- Try it
Transcribe each line of the material as it is, and drop any picture.

- Given material

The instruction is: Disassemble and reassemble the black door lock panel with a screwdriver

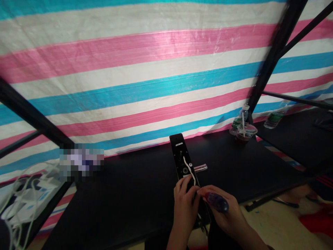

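A long black panel (179, 149) with a white cable strip, round fittings and small labels lies lengthwise on the black table, its near end at the table's front edge. My left hand (184, 198) is closed over the panel's middle, fingers bent on its surface and thumb reaching toward my right hand. In my right hand (230, 211) is a screwdriver with a dark red and blue handle (218, 202). Its tip is hidden behind my fingers, close to the panel's right edge. Beside the panel lies a small clear packet (201, 168), its contents too small to name.
A lidded cup with a straw (246, 132) and a plastic bottle (236, 123) stand at the right rear. Another bottle (274, 119) lies farther right. White cables and boxes (33, 201) crowd the left side. Black frame posts (269, 62) rise before a striped tarp (156, 83).
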Available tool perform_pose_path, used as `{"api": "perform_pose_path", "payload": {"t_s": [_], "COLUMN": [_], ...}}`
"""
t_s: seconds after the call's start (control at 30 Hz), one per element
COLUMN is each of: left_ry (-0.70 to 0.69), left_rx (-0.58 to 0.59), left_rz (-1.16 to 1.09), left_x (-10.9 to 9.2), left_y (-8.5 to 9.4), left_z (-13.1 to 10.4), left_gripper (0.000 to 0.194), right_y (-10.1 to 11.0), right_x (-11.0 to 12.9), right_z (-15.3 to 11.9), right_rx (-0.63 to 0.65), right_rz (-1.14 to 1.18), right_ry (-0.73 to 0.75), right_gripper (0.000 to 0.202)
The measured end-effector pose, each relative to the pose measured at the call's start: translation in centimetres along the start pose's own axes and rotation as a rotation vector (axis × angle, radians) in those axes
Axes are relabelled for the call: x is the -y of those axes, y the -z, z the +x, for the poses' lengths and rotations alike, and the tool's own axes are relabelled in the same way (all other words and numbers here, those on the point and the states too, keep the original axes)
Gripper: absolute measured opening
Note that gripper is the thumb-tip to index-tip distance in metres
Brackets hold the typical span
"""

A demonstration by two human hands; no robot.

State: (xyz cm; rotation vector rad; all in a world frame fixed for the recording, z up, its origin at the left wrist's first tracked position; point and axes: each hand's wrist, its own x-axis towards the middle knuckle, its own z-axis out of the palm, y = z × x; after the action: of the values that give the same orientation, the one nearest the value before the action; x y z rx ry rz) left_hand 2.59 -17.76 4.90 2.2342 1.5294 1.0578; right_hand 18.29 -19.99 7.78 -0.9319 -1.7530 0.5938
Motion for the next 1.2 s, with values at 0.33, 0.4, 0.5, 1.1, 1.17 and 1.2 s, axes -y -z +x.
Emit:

- Response area
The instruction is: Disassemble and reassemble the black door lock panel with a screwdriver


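A long black panel (179, 149) with a white cable strip, round fittings and small labels lies lengthwise on the black table, its near end at the table's front edge. My left hand (184, 198) is closed over the panel's middle, fingers bent on its surface and thumb reaching toward my right hand. In my right hand (230, 211) is a screwdriver with a dark red and blue handle (218, 202). Its tip is hidden behind my fingers, close to the panel's right edge. Beside the panel lies a small clear packet (201, 168), its contents too small to name.
A lidded cup with a straw (246, 132) and a plastic bottle (236, 123) stand at the right rear. Another bottle (274, 119) lies farther right. White cables and boxes (33, 201) crowd the left side. Black frame posts (269, 62) rise before a striped tarp (156, 83).
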Available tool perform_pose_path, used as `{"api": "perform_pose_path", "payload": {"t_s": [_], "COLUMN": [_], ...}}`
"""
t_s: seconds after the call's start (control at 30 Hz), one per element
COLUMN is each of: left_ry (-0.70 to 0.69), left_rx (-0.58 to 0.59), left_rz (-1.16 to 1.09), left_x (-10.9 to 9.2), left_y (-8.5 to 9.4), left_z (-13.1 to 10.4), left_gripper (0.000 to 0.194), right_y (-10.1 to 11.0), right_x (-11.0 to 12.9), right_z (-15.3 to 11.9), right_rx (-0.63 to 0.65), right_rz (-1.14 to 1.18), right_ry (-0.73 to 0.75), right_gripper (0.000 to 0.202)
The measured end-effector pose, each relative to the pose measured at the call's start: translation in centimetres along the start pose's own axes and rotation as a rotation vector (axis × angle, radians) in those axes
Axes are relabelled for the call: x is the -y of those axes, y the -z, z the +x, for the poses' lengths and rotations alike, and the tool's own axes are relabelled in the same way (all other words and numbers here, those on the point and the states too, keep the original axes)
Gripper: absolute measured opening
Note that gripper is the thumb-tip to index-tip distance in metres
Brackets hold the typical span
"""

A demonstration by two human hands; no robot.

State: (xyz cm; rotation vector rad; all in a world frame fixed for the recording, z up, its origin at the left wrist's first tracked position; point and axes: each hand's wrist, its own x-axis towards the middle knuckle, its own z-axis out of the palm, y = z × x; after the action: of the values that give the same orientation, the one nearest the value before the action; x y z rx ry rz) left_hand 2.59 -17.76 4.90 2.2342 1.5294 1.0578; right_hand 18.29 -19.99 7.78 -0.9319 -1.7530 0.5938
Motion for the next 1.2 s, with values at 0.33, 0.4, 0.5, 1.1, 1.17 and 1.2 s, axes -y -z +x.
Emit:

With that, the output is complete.